Harga batu bara terus melemah karena belum ada sentiment positif.
Beberapa pabrik baja di China terutama di wilayah utara seperti Hebei dan Tianjin memang mulai melaporkan kenaikan harga kokas (met coke) sebelum liburan nasional (National Day). Namun, konsumsi baja jadi produk akhir (finished steel) terpantau lemah, yang membatasi kenaikan harga kokas lebih lanjut.
Meskipun sebagian pabrik baja sudah menerima kenaikan, terdapat resistensi dari pembeli karena tekanan margin dan stok produk baja yang menumpuk.
Sementara itu, penurunan penjualan atau permintaan yang melambat (cooling sales) di sektor listrik dan industri China menjadi ancaman bagi harga thermal coal yang dijual di area tambang (mine-mouth prices).
Meskipun produksi batu bara tetap tinggi, tekanan dari sisi permintaan domestik membuat margin produsen menjadi tipis dan mendorong stagnasi atau penurunan harga lokal.
Persaingan dari impor batu bara juga memberi tekanan tambahan impor yang relatif murah bisa mengikis daya tawar batu bara domestik.
Data dari situs industri batu bara (Sxcoal) menyebut bahwa pasar batu bara thermal domestik China terjebak dalam kondisi stagnan, di mana kelebihan pasokan struktural bersaing dengan ekspektasi permintaan puncak musiman.
Di masa transisi antara musim panas ke musim dingin, penggunaan listrik menurun. Sementara itu, pembangkit hidro makin efisien dan suplai bersih (renewables) turut mengurangi ketergantungan terhadap batu bara.
Beberapa produsen domestik mendapat kelonggaran produksi atau percepatan kuota ekspor untuk merespon pasokan berlebih, yang turut mendinginkan pasar spot lokal.
Jika tren penjualan melambat terus berlanjut, harga mine-mouth bisa mengalami tekanan penurunan jangka menengah terutama bagi tambang yang berada jauh dari pusat demand atau yang biaya produksinya tinggi.

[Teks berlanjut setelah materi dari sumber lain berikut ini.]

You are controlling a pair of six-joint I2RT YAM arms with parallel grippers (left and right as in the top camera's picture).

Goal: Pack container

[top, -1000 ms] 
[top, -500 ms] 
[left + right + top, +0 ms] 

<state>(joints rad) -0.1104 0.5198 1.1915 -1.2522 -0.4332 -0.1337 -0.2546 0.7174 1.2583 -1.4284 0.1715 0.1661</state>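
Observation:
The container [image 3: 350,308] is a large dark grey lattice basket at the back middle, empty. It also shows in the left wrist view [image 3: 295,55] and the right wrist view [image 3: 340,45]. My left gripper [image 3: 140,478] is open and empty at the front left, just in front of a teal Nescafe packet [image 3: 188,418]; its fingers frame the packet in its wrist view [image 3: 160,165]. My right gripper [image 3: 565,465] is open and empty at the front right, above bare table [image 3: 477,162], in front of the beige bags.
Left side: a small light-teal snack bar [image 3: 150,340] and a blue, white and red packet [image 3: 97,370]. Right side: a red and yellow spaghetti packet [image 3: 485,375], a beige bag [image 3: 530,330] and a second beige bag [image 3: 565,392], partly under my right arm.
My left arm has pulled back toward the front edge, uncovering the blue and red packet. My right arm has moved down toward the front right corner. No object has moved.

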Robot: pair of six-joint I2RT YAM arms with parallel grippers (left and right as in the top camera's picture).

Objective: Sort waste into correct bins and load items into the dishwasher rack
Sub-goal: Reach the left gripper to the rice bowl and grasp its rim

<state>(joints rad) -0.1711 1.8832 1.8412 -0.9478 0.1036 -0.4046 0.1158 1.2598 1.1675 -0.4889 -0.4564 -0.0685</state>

Produsen yang margin operasionalnya tipis mungkin akan menahan volume produksi, melakukan efisiensi biaya, atau menunda investasi baru.
Bagi eksportir batu bara seperti Indonesia atau Australia, pelemahan harga domestik China bisa membuat batu bara impor menjadi kurang menarik, sehingga kemungkinan terjadi penurunan ekspor atau persaingan harga makin ketat. CNBC INDONESIA RESEARCH (mae/mae)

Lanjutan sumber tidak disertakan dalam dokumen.